Set down all of the data again, character for character.

- _Raw data_
::::::

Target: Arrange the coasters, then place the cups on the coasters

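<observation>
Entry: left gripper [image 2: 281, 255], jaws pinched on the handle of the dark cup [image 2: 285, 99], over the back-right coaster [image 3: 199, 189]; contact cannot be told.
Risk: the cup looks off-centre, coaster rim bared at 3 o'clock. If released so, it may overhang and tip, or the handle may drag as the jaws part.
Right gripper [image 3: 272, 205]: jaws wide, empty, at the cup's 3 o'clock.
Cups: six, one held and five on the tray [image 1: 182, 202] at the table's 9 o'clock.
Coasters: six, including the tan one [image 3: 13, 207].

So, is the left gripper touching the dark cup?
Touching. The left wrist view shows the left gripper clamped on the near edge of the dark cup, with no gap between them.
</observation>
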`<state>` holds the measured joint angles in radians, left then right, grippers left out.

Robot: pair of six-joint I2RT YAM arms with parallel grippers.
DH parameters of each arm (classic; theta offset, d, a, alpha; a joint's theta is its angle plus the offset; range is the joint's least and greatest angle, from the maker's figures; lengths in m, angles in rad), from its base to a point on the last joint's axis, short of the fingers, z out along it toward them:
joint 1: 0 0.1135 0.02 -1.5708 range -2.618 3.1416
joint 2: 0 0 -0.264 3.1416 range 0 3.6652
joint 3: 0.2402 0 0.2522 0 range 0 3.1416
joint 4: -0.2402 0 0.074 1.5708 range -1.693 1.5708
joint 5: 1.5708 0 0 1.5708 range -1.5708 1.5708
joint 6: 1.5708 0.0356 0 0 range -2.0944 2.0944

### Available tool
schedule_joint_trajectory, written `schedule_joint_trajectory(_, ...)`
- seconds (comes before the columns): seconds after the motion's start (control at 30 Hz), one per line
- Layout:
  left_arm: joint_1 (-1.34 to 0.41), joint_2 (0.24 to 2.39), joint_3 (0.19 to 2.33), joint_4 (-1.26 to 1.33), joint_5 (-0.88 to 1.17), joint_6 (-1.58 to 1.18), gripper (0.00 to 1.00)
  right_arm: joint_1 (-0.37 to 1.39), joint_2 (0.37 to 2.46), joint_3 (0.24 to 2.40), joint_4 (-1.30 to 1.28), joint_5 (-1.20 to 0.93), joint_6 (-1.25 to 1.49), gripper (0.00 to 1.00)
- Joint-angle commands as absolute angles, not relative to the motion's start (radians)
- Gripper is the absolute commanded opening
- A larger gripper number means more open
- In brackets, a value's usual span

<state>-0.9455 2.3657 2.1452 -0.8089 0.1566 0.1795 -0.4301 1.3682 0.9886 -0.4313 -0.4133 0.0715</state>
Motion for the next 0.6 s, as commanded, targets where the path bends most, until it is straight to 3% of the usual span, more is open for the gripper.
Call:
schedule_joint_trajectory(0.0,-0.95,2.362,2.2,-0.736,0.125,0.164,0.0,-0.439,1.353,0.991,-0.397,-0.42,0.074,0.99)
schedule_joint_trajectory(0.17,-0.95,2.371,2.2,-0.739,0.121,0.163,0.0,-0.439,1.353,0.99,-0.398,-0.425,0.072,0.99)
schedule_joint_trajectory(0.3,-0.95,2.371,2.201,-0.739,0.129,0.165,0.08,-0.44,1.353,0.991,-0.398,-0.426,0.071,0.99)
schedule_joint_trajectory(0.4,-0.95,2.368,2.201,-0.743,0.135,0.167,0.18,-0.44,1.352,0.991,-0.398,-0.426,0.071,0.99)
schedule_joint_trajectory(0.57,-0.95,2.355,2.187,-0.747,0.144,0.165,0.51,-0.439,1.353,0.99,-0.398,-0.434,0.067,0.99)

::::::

- _Solution below_
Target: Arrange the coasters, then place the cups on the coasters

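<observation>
Entry: left gripper [image 2: 281, 255], jaws pinched on the handle of the dark cup [image 2: 285, 99], over the back-right coaster [image 3: 199, 189]; contact cannot be told.
Risk: the cup looks off-centre, coaster rim bared at 3 o'clock. If released so, it may overhang and tip, or the handle may drag as the jaws part.
Right gripper [image 3: 272, 205]: jaws wide, empty, at the cup's 3 o'clock.
Cups: six, one held and five on the tray [image 1: 182, 202] at the table's 9 o'clock.
Coasters: six, including the tan one [image 3: 13, 207].

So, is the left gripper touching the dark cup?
Touching. The left wrist view shows the left gripper clamped on the near edge of the dark cup, with no gap between them.
</observation>
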`<state>` holds the measured joint angles in radians, left then right, grippers left out.

Robot: pair of six-joint I2RT YAM arms with parallel grippers.
DH parameters of each arm (classic; theta offset, d, a, alpha; a joint's theta is its angle plus the offset; range is the joint's least and greatest angle, from the maker's figures; lengths in m, angles in rad), from its base to a point on the last joint's axis, short of the fingers, z out along it toward them:
joint 1: 0 0.1135 0.02 -1.5708 range -2.618 3.1416
joint 2: 0 0 -0.264 3.1416 range 0 3.6652
joint 3: 0.2402 0 0.2522 0 range 0 3.1416
joint 4: -0.2402 0 0.074 1.5708 range -1.693 1.5708
joint 5: 1.5708 0 0 1.5708 range -1.5708 1.5708
joint 6: 1.5708 0.0356 0 0 range -2.0944 2.0944

### Available tool
schedule_joint_trajectory, written `schedule_joint_trajectory(_, ...)`
- seconds (comes before the columns): seconds after the motion's start (control at 30 Hz), one per line
- Layout:
  left_arm: joint_1 (-1.34 to 0.41), joint_2 (0.24 to 2.39), joint_3 (0.19 to 2.33), joint_4 (-1.26 to 1.33), joint_5 (-0.88 to 1.17), joint_6 (-1.58 to 1.18), gripper (0.00 to 1.00)
  right_arm: joint_1 (-0.37 to 1.39), joint_2 (0.37 to 2.46), joint_3 (0.24 to 2.40), joint_4 (-1.30 to 1.28), joint_5 (-1.20 to 0.93), joint_6 (-1.25 to 1.49), gripper (0.00 to 1.00)
- Joint-angle commands as absolute angles, not relative to the motion's start (radians)
- Gripper is the absolute commanded opening
- A larger gripper number means more open
- In brackets, a value's usual span

<state>-0.9455 2.3657 2.1452 -0.8089 0.1566 0.1795 -0.4301 1.3682 0.9886 -0.4313 -0.4133 0.0715</state>
Motion for the next 0.6 s, as commanded, targets where the path bends most, until it is straight to 3% of the usual span, more is open for the gripper.
Call:
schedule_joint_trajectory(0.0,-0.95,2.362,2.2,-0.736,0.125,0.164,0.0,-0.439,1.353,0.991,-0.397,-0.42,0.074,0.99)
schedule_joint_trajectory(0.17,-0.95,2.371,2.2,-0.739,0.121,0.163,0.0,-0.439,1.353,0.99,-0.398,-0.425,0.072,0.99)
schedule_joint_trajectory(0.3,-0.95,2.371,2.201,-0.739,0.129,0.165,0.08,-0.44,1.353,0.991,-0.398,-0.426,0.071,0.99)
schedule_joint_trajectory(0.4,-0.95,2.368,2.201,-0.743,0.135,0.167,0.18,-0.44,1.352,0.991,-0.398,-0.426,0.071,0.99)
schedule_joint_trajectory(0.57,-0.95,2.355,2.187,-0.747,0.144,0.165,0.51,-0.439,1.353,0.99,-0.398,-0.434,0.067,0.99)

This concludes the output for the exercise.